Having shifted from awkward, stilted reverence to TMI—“What about you?” I push myself to ask, as she chose the topic.

“I want to have sex in a stairwell.”

“Oh, my God, if you could have sex in any square inch of your house, you do not want to downgrade to a stairwell.”

“Oh, yeah, where? In my room—with the adjoining wall to my
parents?” She pushes into her next disk and then waits for me to line up my shot.

“I can see that would be . . . ”

“Right?”

She knocks my disk out. “I want to get a place somewhere, or a maybe a whole island or something, and just spend a weekend wandering around with my guy in our underwear.”

“You’ve done that in, like, four of your videos.”

“Cuz that experience is totally how it looks,” she cracks. “It’s freezing cold, there’s forty crew guys standing around in down coats and ski masks, and the dude I’m frolicking with is gay.” She pushes the next disk, and it makes a soft sliding
whoosh
as it departs from her pole. “It’s hard to imagine there’s someone you could spend that much time with, desert-island time, and still want to spend more. Someone where you don’t even have to talk, but you feel he’s just so there for you.”

“I’d settle for someone sharing a cab ride to my apartment.”

She lines up her last disk. “I haven’t even kissed a guy in . . . forever.”

“Really? Not even that football dude?” It flies out of my mouth.
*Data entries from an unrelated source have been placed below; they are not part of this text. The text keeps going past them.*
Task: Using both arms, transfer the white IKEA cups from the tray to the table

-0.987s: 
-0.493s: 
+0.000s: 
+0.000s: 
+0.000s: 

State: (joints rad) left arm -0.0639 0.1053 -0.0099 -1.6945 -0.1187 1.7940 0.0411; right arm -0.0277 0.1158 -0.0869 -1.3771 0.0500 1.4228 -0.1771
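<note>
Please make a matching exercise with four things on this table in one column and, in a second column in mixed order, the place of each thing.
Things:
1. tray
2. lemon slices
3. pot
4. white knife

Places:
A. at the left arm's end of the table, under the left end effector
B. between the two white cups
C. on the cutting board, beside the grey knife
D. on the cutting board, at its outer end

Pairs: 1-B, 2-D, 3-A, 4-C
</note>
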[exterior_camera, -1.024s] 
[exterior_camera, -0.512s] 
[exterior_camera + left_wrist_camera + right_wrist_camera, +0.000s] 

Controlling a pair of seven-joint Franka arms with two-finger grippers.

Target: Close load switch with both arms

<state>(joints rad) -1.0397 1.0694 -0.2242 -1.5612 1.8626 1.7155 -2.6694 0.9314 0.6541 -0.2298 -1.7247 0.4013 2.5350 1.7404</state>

She spins to me. “Are you seriously asking me that right now?”

“Sorry—”

“He smells like jock-itch spray. Just a little bit, you keep sniffing around him because you’re, like, is that? It can’t be . . . sniff, it is! Gross. Have some confidence in me, Logan.”

“I do.” I laugh, relieved.

“Your turn.”

I line up my pole.

“It takes a light touch,” she advises as she wedges hers under her arm like a crutch. “So, you have a boyfriend? Mr. Stairwell Guy?”

“Yes, I have a”—how to put this—“guy.” I look to the palm fronds. “Who texts me”—I pull my sleeves down over the heels of my hands—“with his penis.”

She cracks up. “That’s good. Delia’s not really one to talk the girl talk from experience. One more match?”

“Sure!”

She beats me three more times before announcing that we have to get back. As we cut into the thicket between the properties, her shoulders have come down a discernible inch. Mine are starting to. She retrieves her notebook from the rock pile. “Oh, Logan, I feel like Eric was it. He was the one I got.”

“I can’t believe life works like that.” I follow her gaze to the patch of clouds. “Do you mind if I ask what happened to you two?”

She drops her head. “Like, every possible thing that could. We were both on the road. We’d been together forever. We were both getting restless—I mean, really, I was getting restless. You’d have to be pretty antsy to look twice at John Mayer.” She shrugs. “I want to be in love again,” she says as she lights a final cigarette.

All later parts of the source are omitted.